Westover grew up in a strict, Mormon household in rural middle America with parents who had their own interpretation of Mormonism that they proselytized to their children and used to condemn others’ interpretations of divine faith, including other Mormons. The parents did not trust the government, which extended to not birthing most of their children in hospitals because they were part of the evil “medical establishment”,  not legally recording most of their children’s births until many years later, not immunizing their children or permitting them to visit doctors for care in favor of homeopathy, and not enrolling their children in schools for fear the schools would brainwash their children with nonsense. The denial of all of these things to their children, particularly access to an education as the children weren’t really schooled at home either, was a way to indoctrinate the children into the parents’ belief system, bound the children to their parents’ sphere of control so that the children may never leave, and limit the children from access to other ways of thinking that would allow the children to be able to question their family’s way of life. 

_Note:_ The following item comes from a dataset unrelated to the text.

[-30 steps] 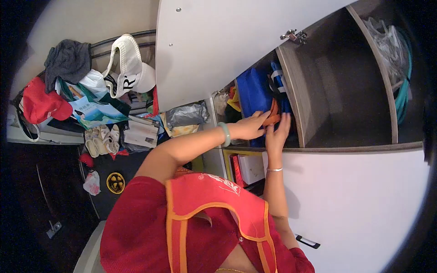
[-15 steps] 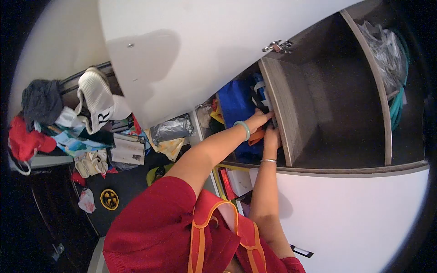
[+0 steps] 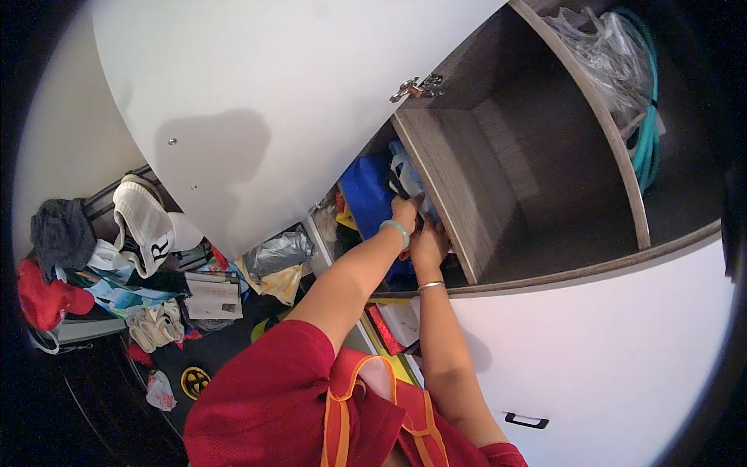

Westover’s tale highlights how important access to an education is as she details the life circumstances of her siblings — those who managed to be admitted to college, after secretly studying for standardized testing, went on to receive doctorates, whereas the others never received high school diplomas or GEDs and subsequently had limited job options and continued to be employees of their parents’ businesses as they had been since they were children. The memoir is broken into three parts, beginning with Westover’s childhood, transitioning into Westover’s teen years when she enrolls in an undergraduate program, and the last pieces include her venturing to another part of the world for education purposes and having her worldview expanded even more than her undergraduate experiences initially opened. While education definitely plays a central role in this memoir, a large part of Westover’s story involves controlling family dynamics, the emotional abuse that often rains down from the controlling heads of household, unfettered physical abuse that family members conveniently ignore or outright deny because acknowledgement of its actuality could challenge their pleasant forms of reality, and outright misogyny about a women’s place in the family and in the world that is shielded from question by religious morales. 

While Westover’s education granted her access to many things, it also created many conflicts with her family and led to estrangements from certain members. Becoming “educated” isn’t always cost-free and Westover’s story illuminates some of the challenges that can be associated with advancing oneself, whilst one’s family tries to hold them back. This was a book that I needed to read and I hope that it is enlightening for others. 

Disclaimer: I was provided with a digital copy of this book for free from Random House via NetGalley. All opinions expressed in the review are my own and have not been influenced by Random House or NetGalley.